Study on the Mechanical Properties and Mechanism of a Nickel-Iron Slag Cement-Based Composite under the Action of Sodium Sulfate.

Abstract

The accumulated amount of nickel-iron slag has increased with the rapid development of the nickel-iron industry. To determine a method for comprehensively utilizing nickel-iron slag, triaxial compression tests of nickel-iron slag cement-based composite materials under the action of sodium sulfate were conducted, and the effects of the sodium sulfate concentration on the stress-strain relation, shear strength, cohesion, and internal friction angle of the composite materials were analyzed. In addition, the influence mechanism of the nickel-iron slag content and sodium sulfate concentration on the composite was examined. The results revealed that the stress-strain curve of the nickel-iron slag cement-based composites reflected softening. With the increase in the sodium sulfate concentration, the brittleness increased, while the shear strength, cohesion, and internal friction angle decreased; the addition of nickel-iron slag slowed down the rate at which these parameters decrease.
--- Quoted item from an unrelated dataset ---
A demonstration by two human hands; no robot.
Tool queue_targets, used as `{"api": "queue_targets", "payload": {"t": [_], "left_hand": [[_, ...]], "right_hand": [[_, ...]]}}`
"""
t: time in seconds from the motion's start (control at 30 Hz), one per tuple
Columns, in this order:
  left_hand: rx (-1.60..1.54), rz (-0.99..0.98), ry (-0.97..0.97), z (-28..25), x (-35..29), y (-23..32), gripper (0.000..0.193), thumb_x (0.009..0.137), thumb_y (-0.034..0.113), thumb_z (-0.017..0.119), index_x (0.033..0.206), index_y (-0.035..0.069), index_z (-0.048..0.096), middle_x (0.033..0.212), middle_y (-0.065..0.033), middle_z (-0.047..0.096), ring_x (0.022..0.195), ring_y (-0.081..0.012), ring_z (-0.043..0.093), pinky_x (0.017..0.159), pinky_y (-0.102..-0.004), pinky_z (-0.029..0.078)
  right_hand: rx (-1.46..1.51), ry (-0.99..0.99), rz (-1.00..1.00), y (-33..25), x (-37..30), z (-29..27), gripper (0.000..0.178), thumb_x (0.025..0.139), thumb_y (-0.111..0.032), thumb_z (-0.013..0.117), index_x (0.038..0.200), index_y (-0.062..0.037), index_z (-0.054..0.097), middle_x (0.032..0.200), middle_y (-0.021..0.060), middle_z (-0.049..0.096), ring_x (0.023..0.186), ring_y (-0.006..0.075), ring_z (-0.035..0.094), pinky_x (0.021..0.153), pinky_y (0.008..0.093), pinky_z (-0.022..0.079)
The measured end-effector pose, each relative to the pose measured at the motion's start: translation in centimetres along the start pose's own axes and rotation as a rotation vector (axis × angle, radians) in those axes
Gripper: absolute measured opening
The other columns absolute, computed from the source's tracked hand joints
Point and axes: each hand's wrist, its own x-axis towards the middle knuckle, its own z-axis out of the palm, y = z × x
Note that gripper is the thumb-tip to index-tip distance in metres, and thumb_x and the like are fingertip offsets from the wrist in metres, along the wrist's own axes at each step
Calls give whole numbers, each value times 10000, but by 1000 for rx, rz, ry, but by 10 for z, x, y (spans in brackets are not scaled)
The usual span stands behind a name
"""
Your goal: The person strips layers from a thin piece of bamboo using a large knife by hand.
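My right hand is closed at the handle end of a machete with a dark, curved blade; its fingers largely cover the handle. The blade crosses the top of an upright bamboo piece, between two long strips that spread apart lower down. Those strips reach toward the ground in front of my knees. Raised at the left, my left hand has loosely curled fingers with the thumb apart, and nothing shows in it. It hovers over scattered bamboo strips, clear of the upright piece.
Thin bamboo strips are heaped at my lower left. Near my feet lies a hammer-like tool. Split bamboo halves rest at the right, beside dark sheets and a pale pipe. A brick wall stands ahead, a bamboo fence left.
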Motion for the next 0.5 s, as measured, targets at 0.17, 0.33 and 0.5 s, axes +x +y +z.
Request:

Scanning electron microscopy images revealed that nickel-iron slag can improve the internal structure of the cement composite soil, enhance its compactness, and improve its corrosion resistance. The optimum nickel-iron slag content of 14% can improve the cementitious composites' resistance to sodium sulfate erosion in terms of solid waste utilization and cementitious soil performance. The results obtained can provide technical parameters for preparing and designing cement-based composite materials as well as certain theoretical significance and engineering reference value.